---
name: reporting-pr-test-results
description: "Final stage of /proctor. Renders TestResults + FixPRRef into a markdown report. In CI mode (PROCTOR_POST_COMMENT=1) posts the comment to the PR; in local mode saves the report to disk and prints the path so the developer can read it locally. Each item gets its own section with evidence, command, output excerpt, logs, and screenshot refs (when present)."
---

# Reporting PR Test Results

Input: `test-results.json`, `fix-pr-ref.json` (may be `null`), `change-map.json`, plus environment variables passed in by the orchestrator:

- `PR`, `REPO` — for cross-linking to the PR itself
- `RUN_ID` — PRoctor's run-id (the path component under `.proctor/runs/`)
- `GITHUB_RUN_ID` — the GitHub Actions workflow run id, used to build the Action run URL and the artifact link
- `GITHUB_SERVER_URL` — usually `https://github.com`
- `SCREENSHOT_URL_BASE` — when present, screenshots have been pushed to a public branch and the report should inline-embed them via this URL prefix (e.g. `https://raw.githubusercontent.com/<owner>/<repo>/proctor-screenshots/<run-id>/`).

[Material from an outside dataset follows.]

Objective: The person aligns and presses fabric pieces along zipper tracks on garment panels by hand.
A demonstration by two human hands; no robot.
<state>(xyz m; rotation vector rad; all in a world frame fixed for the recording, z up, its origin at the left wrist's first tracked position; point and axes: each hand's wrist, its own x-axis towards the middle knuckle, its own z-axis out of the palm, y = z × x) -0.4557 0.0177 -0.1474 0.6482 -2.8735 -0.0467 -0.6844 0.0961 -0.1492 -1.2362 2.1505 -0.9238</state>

When absent, fall back to a "(in artifact)" reference.
- `VISUAL_URL_BASE` — when non-empty, a public raw-URL prefix for `baseline.png` / `head.png` / `diff.png`. Render a "Visual regression" section right after the header table (see template below).
- `PROCTOR_VISUAL_DIFF_PIXELS` — number of differing pixels at 5% fuzz. `0` means no visible change. Echo this in the visual section as a one-line summary.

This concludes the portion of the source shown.